Kuwait and space commercialisation
For several years now the Kuwaiti government and media have been encouraging Kuwaitis to go to the private sector, either by establishing new startups or by working as employees.
The idea of establishing space startups will be very exciting for many young Kuwaitis. The establishment of a space programme in Kuwait can definitely help in shifting a significant number of the Kuwaiti population to the private sector, and such small companies would need to be motivated and supported by officials representing the space programme of Kuwait. A Kuwaiti space agency should organise seminars and courses that facilitate new startups as well as clarify what opportunities there are for investors. This way, Kuwaiti space commerce activities could also attract big capital that adds to the Kuwaiti economy. This in turn should help efforts to diversify the Kuwaiti economy. The policy challenge for Kuwaiti officials, however, is to balance competition between large companies and small, new companies.

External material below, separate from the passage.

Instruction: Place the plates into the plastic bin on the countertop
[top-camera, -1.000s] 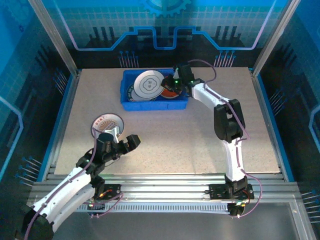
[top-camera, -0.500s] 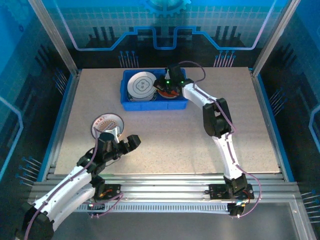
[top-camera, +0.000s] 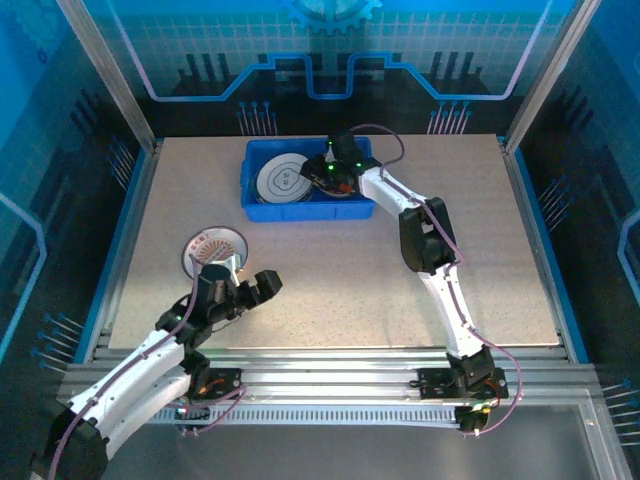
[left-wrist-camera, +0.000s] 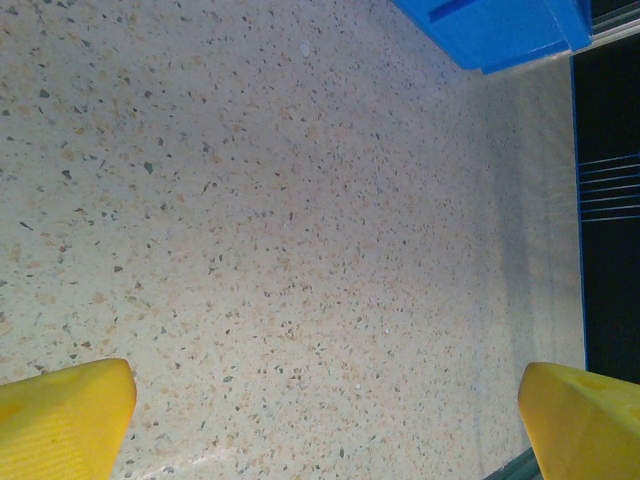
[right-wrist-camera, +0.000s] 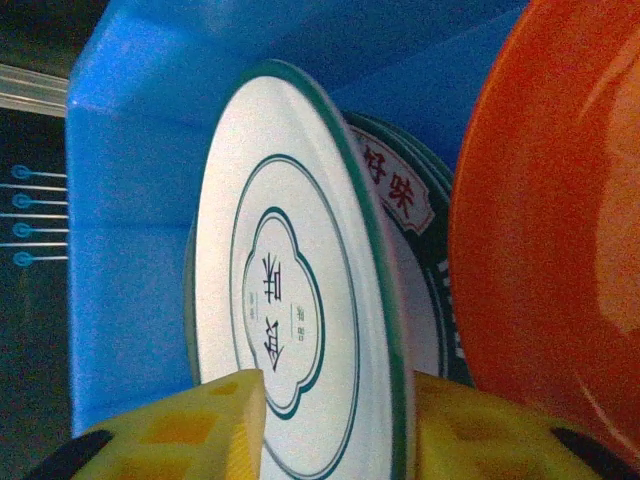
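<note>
The blue plastic bin (top-camera: 258, 163) stands at the back of the countertop (top-camera: 330, 270). A white plate with a green rim (top-camera: 282, 181) lies in it on a dark-rimmed plate (right-wrist-camera: 421, 228). An orange plate (right-wrist-camera: 560, 220) sits to its right. My right gripper (top-camera: 323, 175) reaches into the bin. Its yellow fingers are parted in the right wrist view, and the right gripper (right-wrist-camera: 338, 383) is open around the white plate's (right-wrist-camera: 290, 280) edge. Another patterned plate (top-camera: 208, 245) rests on the countertop at the left. My left gripper (top-camera: 248, 281) hovers just beside it, and the left gripper (left-wrist-camera: 325, 390) is open over bare stone.
Aluminium rails and blue edging (top-camera: 128, 215) frame the countertop. A corner of the bin (left-wrist-camera: 500, 30) shows at the top of the left wrist view, with the dark edge of the table (left-wrist-camera: 605, 200) at the right.
My right gripper moved left over the bin and lowered the white plate from tilted to nearly flat, then its jaws parted. The left arm barely shifted.
</note>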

There is a compelling case for a Kuwaiti space programme, and in both of my essays I have described the four challenges – Kuwaitisation, meaningful scientific vision and strategy, sustainable and unique international contributions and cooperation, and space commercialisation – that Kuwaiti leaders and official should consider when establishing such a programme. These four challenges already exist within Kuwaiti institutions and are not new, but the establishment of a Kuwaiti space programme would provide an opportunity to deal with them. It will not be enough to just create a space programme that is not linked to broader and long-term strategic and policy goals that promote a flourishing scientific renaissance in Kuwait and beyond. Kuwait’s youth, and its future, depend upon this.
Ghanim Alotaibi graduated as a mechanical engineer from Kuwait University in 2009. He then started working for Kuwait Oil Company for the next six years. As well as working at KOC, Ghanim obtained an astronomy degree from Swinburne University in Melbourne, Australia. Ghanim is currently doing his Master’s thesis on Photovoltaics at the Fraunhofer Institute in Freiburg, Germany.
Since being an undergraduate student, Ghanim has been an active space enthusiast. In 2009, Ghanim presented a paper reflecting a young perspective on establishing a space programme in Kuwait at the Committee on the Peaceful Uses of Outer Space (COPUOS). Ghanim is also a member at the Space Generation Advisory Council (SGAC) and is involved in some space projects.